▸ Exercise: When you restate the data, keep every word as it is and drop the images.

▸ Given information:
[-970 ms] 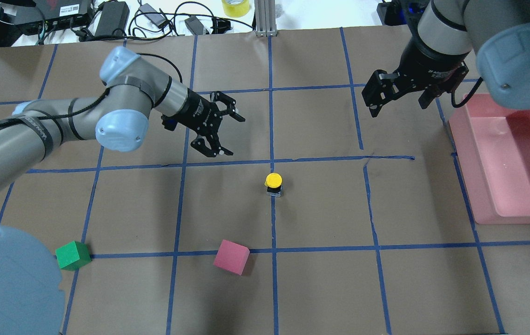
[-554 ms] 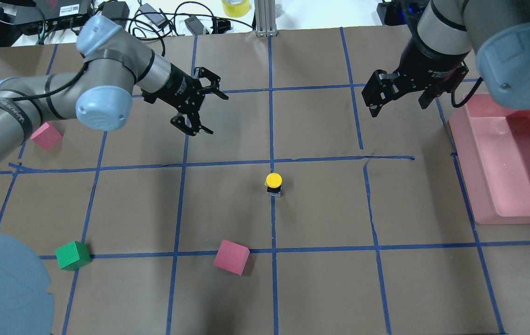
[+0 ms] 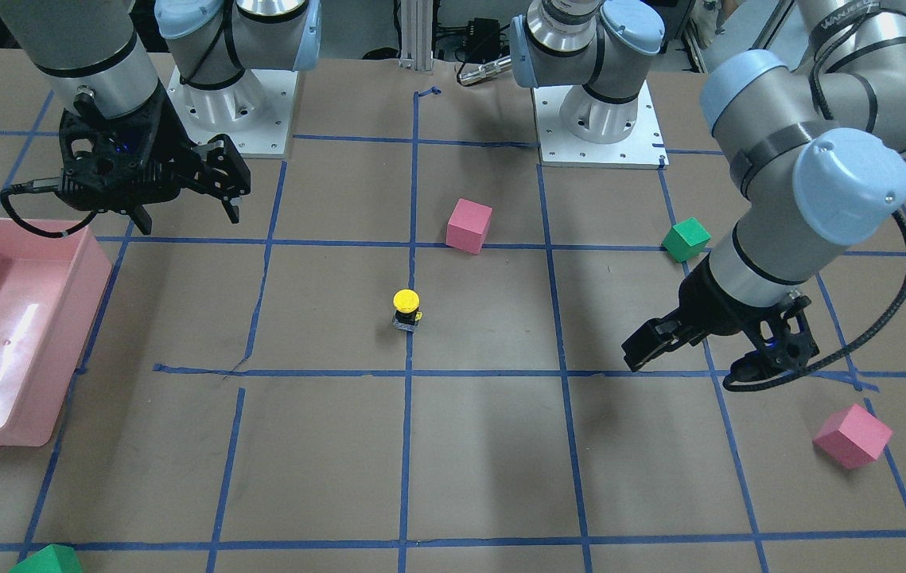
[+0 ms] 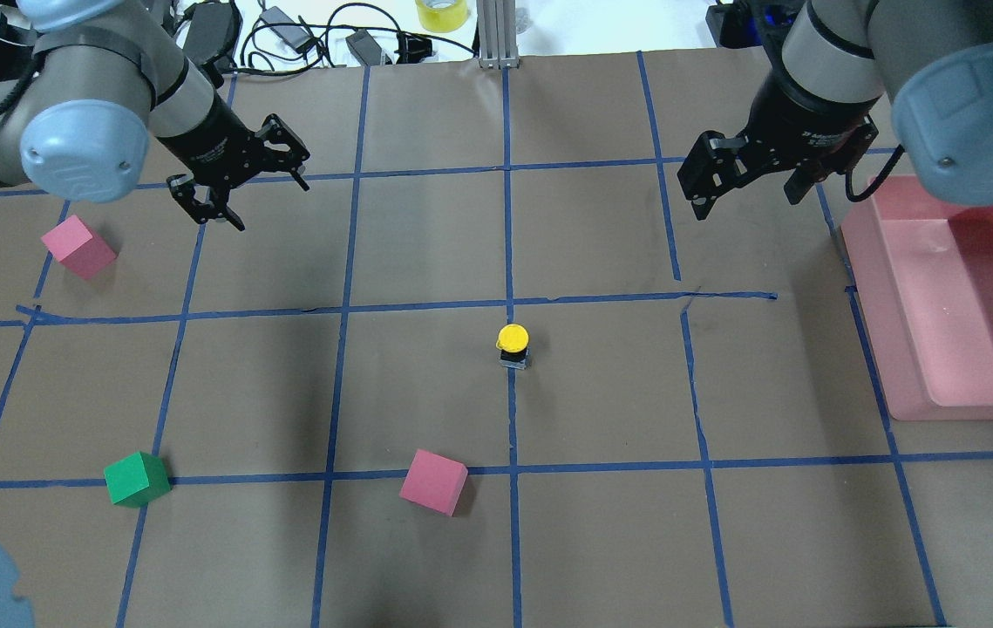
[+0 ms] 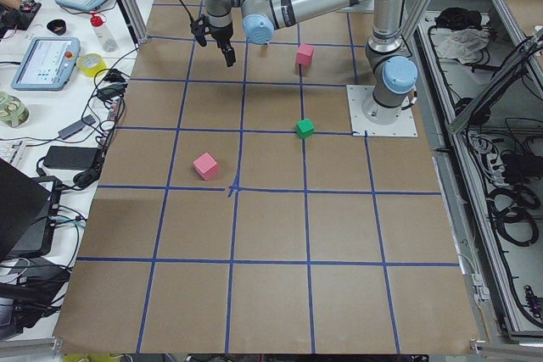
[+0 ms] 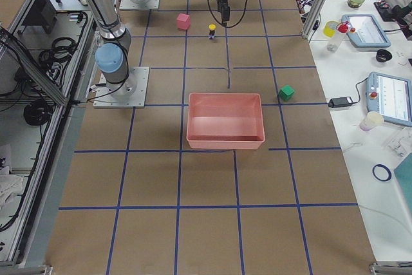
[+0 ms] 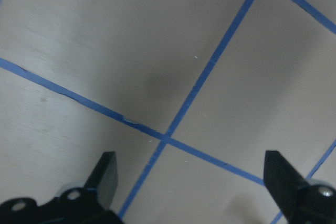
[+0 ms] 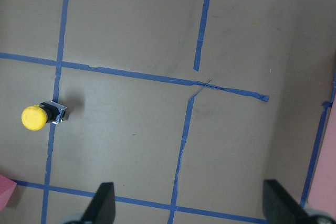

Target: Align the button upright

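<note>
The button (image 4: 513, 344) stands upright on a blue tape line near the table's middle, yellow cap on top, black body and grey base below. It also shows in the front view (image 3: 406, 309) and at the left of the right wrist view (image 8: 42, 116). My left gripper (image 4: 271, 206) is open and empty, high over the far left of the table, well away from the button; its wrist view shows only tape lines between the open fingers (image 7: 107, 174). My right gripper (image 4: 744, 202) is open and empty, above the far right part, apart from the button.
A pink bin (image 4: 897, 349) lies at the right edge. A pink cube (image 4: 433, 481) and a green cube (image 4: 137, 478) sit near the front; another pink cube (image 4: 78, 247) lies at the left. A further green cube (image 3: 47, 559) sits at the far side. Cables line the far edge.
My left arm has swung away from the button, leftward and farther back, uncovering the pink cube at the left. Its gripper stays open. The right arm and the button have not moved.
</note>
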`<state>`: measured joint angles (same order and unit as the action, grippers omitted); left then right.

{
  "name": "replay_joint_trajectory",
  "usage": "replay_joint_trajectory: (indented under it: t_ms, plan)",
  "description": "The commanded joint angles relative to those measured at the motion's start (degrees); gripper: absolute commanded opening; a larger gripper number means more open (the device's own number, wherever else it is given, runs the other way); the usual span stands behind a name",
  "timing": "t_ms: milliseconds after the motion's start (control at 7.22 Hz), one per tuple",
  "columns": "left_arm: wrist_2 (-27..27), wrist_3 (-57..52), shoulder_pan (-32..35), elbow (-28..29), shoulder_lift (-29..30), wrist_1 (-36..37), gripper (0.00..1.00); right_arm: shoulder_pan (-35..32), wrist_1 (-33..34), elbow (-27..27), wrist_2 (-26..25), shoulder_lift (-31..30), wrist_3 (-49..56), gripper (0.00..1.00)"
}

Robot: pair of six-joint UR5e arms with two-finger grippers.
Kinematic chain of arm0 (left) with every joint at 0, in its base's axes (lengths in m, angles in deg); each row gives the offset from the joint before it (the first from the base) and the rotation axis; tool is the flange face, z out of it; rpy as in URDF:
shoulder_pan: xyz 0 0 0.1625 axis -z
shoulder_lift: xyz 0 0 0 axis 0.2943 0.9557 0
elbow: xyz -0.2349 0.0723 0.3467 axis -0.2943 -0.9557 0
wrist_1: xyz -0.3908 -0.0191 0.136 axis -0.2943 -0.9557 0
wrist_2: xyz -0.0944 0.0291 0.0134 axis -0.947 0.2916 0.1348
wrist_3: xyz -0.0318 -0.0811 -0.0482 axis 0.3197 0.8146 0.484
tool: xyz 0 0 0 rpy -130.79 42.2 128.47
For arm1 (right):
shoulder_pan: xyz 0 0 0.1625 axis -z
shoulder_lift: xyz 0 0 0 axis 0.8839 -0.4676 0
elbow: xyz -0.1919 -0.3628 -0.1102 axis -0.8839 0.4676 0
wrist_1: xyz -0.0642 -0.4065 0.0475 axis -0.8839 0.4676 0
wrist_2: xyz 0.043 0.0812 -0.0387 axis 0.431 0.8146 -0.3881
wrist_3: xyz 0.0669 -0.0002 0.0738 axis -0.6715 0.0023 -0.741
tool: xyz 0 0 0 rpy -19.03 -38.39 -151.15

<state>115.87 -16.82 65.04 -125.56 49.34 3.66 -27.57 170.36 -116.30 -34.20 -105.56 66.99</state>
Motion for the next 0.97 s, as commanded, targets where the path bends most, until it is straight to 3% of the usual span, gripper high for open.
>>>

▸ Exercise answer:
[-970 ms] 
[-554 ms] 
[+0 ms] 
[+0 ms] 
[+0 ms] 
[+0 ms] 
[+0 ms] 
[+0 ms] 

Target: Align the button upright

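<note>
The button (image 4: 513, 344) stands upright on a blue tape line near the table's middle, yellow cap on top, black body and grey base below. It also shows in the front view (image 3: 406, 309) and at the left of the right wrist view (image 8: 42, 116). My left gripper (image 4: 271, 206) is open and empty, high over the far left of the table, well away from the button; its wrist view shows only tape lines between the open fingers (image 7: 107, 174). My right gripper (image 4: 744, 202) is open and empty, above the far right part, apart from the button.
A pink bin (image 4: 897, 349) lies at the right edge. A pink cube (image 4: 433, 481) and a green cube (image 4: 137, 478) sit near the front; another pink cube (image 4: 78, 247) lies at the left. A further green cube (image 3: 47, 559) sits at the far side. Cables line the far edge.
My left arm has swung away from the button, leftward and farther back, uncovering the pink cube at the left. Its gripper stays open. The right arm and the button have not moved.
</note>
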`<state>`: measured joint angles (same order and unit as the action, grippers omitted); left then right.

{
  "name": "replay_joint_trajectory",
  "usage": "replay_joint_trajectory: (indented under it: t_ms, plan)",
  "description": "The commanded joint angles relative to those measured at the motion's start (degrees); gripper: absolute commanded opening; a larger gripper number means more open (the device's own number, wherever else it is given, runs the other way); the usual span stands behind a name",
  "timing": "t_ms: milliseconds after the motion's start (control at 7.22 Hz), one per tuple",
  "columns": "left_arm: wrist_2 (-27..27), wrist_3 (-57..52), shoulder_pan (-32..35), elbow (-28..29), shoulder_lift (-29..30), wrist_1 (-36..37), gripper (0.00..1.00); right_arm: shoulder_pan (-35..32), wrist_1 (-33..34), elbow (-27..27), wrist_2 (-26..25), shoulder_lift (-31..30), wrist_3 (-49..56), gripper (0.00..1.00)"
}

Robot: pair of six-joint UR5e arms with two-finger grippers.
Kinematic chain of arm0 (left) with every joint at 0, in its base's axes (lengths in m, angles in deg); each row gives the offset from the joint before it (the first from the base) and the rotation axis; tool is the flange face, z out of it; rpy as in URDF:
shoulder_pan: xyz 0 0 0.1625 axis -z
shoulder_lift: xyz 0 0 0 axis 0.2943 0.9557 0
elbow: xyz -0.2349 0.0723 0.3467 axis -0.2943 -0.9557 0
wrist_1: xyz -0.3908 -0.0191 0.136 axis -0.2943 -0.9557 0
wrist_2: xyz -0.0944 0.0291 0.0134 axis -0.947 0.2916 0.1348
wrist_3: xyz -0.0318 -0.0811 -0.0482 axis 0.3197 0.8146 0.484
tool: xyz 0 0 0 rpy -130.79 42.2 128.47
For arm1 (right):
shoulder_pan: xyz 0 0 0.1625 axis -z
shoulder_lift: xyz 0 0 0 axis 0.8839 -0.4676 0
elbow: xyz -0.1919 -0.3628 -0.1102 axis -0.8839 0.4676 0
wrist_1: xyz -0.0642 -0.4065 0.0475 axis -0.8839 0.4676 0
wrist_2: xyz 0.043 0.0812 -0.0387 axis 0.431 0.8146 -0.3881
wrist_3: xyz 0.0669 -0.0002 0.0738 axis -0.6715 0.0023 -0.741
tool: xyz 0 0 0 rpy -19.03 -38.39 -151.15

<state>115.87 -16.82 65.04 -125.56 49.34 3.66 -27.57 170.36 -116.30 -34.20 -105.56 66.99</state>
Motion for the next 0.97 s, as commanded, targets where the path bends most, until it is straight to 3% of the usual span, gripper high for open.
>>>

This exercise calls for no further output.